:: ASSIGNMENT ::
Keep the images out while you set down the data exactly.

:: COLLECTED DATA ::
:::
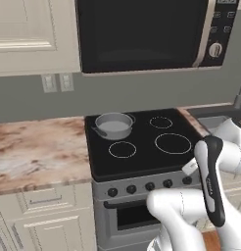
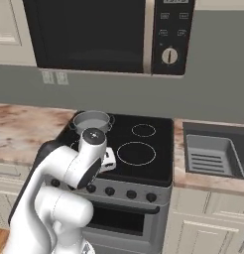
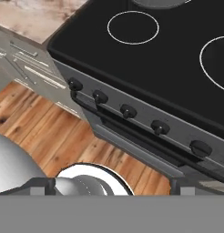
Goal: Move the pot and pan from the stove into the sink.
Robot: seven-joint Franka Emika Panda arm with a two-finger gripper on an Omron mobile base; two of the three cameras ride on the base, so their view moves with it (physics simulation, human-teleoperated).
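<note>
Kitchen, stove (image 1: 142, 142) ahead: the pot (image 1: 113, 125) sits on the back-left burner, nothing in the sink (image 2: 215, 154) yet. The gripper (image 3: 109, 184) hangs wide open and empty over the stove's front edge. The job looks barely begun.

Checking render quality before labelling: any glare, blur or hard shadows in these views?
Left base view: flat even light, soft shadow beside the pot, no glare on the stove. Right base view: sharp, sink evenly lit. Hand view: crisp, slightly wide-angle, knobs clear.

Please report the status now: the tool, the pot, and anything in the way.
Tool open, empty, above the stove front edge. Pot on the rear left burner, untouched. Nothing blocking the pot.
</note>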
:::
:: THE COMPLETED TASK ::
Goal: Move the pot and pan from the stove into the sink.
Robot: seven-joint Franka Emika Panda arm with a two-finger gripper on an Omron mobile base; two of the three cameras ride on the base, so their view moves with it (physics simulation, human-teleoperated).
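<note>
Kitchen, stove (image 1: 142, 142) ahead: the pot (image 1: 113, 125) sits on the back-left burner, nothing in the sink (image 2: 215, 154) yet. The gripper (image 3: 109, 184) hangs wide open and empty over the stove's front edge. The job looks barely begun.

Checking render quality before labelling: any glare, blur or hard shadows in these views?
Left base view: flat even light, soft shadow beside the pot, no glare on the stove. Right base view: sharp, sink evenly lit. Hand view: crisp, slightly wide-angle, knobs clear.

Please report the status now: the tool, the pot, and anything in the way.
Tool open, empty, above the stove front edge. Pot on the rear left burner, untouched. Nothing blocking the pot.
</note>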

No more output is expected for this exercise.